Tous les soirs de la semaine dernière, j'ai vu Mâ Anandaramesh travailler très tard sur son portable pour préparer la présentation pour laquelle elle a une grosse deadline. Swâmi Petaramesh dire : Si toi rapporter boulot maison, toi jamais plus avoir fini, ça pas bonne idée être.

La nuit dernière, anxieuse de tout avoir tout bien fini à temps, elle s'est réveillée à 3 du mat' et n'a pas pu se rendormir. Donc, elle s'est levée ce matin avec gravement la tête dans le cul, algue oscillant dans le courant, épuisée de boulot seulement 15 jours après être rentrée de vacances, particulièrement en période de rentrée scolaire, vu que de nos jours, quand on ose prendre des vacances, faut rattraper après le boulot (d'importance mondiale sinon davantage) qui n'a pas été fait pendant qu'on glandait au camping.

Ce matin, en arrivant au boulot, Mâ Anandaramesh s'est garée à la va-vite sur la place numéro 13 (ça ne s'invente pas) et a laissé la bagnole les roues bien braquées comme Swâmi Petaramesh lui dit toujours qu'il ne faut pas les laisser, mais Mâ Anandaramesh vit une existence où elle n'a jamais le temps de remettre les roues de la voiture dans l'axe avant de couper le contact.

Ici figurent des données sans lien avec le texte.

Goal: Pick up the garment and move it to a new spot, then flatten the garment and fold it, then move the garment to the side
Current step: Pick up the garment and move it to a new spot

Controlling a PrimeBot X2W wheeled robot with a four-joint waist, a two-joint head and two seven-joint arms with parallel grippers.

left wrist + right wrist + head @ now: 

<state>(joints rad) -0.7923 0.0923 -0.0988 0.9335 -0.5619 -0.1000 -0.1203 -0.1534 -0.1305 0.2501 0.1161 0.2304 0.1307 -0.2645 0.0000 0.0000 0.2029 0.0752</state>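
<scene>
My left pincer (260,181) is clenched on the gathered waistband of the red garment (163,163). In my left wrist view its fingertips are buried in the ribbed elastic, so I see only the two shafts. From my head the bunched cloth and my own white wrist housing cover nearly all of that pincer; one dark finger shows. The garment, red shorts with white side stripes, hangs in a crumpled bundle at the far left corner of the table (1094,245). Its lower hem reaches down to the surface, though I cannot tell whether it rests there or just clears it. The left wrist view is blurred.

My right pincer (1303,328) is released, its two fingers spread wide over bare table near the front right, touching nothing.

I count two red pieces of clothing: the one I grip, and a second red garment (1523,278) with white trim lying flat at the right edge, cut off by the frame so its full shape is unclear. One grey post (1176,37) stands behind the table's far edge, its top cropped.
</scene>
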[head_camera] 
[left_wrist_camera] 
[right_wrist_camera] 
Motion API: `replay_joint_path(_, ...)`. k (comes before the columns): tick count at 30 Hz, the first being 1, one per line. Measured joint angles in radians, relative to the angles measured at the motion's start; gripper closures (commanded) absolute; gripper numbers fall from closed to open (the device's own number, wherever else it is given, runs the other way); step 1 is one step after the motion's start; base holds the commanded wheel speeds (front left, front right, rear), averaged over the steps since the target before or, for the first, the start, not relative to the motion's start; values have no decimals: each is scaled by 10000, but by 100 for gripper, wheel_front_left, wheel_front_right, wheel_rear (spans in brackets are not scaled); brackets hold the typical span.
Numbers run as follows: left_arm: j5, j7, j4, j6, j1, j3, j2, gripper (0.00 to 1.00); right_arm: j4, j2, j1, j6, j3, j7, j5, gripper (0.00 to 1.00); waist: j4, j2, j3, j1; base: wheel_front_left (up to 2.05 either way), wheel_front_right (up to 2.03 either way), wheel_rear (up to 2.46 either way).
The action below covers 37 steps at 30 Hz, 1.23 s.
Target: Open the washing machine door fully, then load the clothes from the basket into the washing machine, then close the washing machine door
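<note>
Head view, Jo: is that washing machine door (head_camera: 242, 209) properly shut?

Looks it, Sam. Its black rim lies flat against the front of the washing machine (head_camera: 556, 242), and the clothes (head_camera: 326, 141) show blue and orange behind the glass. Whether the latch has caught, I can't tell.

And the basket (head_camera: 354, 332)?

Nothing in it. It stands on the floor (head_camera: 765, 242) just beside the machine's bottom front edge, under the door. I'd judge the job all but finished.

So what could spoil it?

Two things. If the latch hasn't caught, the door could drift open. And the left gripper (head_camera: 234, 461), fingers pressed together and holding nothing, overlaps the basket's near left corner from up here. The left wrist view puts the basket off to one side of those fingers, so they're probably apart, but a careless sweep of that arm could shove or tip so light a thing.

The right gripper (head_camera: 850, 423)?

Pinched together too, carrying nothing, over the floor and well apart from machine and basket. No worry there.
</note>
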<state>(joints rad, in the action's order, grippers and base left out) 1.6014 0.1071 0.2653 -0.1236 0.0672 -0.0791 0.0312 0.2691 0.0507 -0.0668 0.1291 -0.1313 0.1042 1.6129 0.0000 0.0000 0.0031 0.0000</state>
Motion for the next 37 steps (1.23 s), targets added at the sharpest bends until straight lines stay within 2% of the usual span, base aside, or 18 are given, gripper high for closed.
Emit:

Ce soir en quittant le boulot en courant, Mâ Anandaramesh qui n'avait pas le temps de vérifier dans quel sens étaient les roues a envoyé un grand coup de marche arrière et est allée faire une grosse bise au pilier en béton du parking.

Seule la roue avant gauche a touché le pilier. Même pas une éraflure à la carrosserie.

Sauf qu'elle a vraiment du y aller de bon coeur parce que la jante ressemble maintenant à l'aspect qu'elle aurait eu si un boeing d'Al Qaeda s'était écrasé dessus. Pliée jusqu'au beau milieu, le pneu s'est dégonflé plus vite que je ne pète.

Mâ Anandaramesh a donc magnifiquement plié sa voiture, euh pardon, la voiture de Mâ Grandmeramesh.

Un collègue de bureau vêtu d'un costume clair qui doit, comme tous les autres (les chiens !) être fou de Mâ Anadaramesh lui a prêté main forte et a changé sa roue, au grand dam de son costume de chez le bon faiseur. Mâ Anandaramesh a donc pu rentrer maison au volant d'une voiture qui, léger détail, nécessite maintenant de tourner le volant à 45° vers la gauche pour rouler droit, ou presque.

Il est patent que le parallélisme a rendu sa petite âme au dieu des trains avants et des triangles de suspension. S'il ne faut pas changer le berceau moteur, nous aurons de la chance. Si les longerons sont pliés, ben la caisse finira à la casse.

Ce soir, Swâmi Petaramesh est allé démonter la roue pour constater l'absence de dégâts visibles (sauf sur la roue qui est une irrémédiable ruine), et se dire que la famille Petaramesh allait encore faire la fortune de Monsieur Renault. Après avoir démonté et remonté la roue de secours, Swâmi Petaramesh est allé la regonfler correctement à la station-service la plus proche, pour constater qu'hélas le parallélisme n'en devenait en rien davantage parallèle.

Quand Swâmi Petaramesh a fait remarquer à Mâ Anandaramesh en état de total épuisement nerveux qu'il était absolument exclu qu'elle ait été presque arrêtée comme elle le dit, pour avoir transformé une roue d'acier épais en César du Meilleur Emplâtrage, Mâ Anandaramesh s'est fâchée. Swâmi Petaramesh s'etre dit : Femme fragile être, avec pincettes manipuler, si pas vouloir soirée vraiment merdique avoir quand aspirer à calme et sérénité.

La morale de cette histoire, c'est que travailler plus pour en arriver d'épuisement à emplâtrer sa caisse dans le premier pilier en béton venu, ça très ballot être.

Bientôt Mâ Anandaramesh très fort applaudie sera devant présentation magnifiquement réussie de professionalisme exacerbé, mais eux applaudir, eux pas payer garagiste. Avec remerciements et considération pas baguette de pain acheter et pas non plus effacer fatigue et temps perdu à conneries. Ça pas bonne opération du tout être.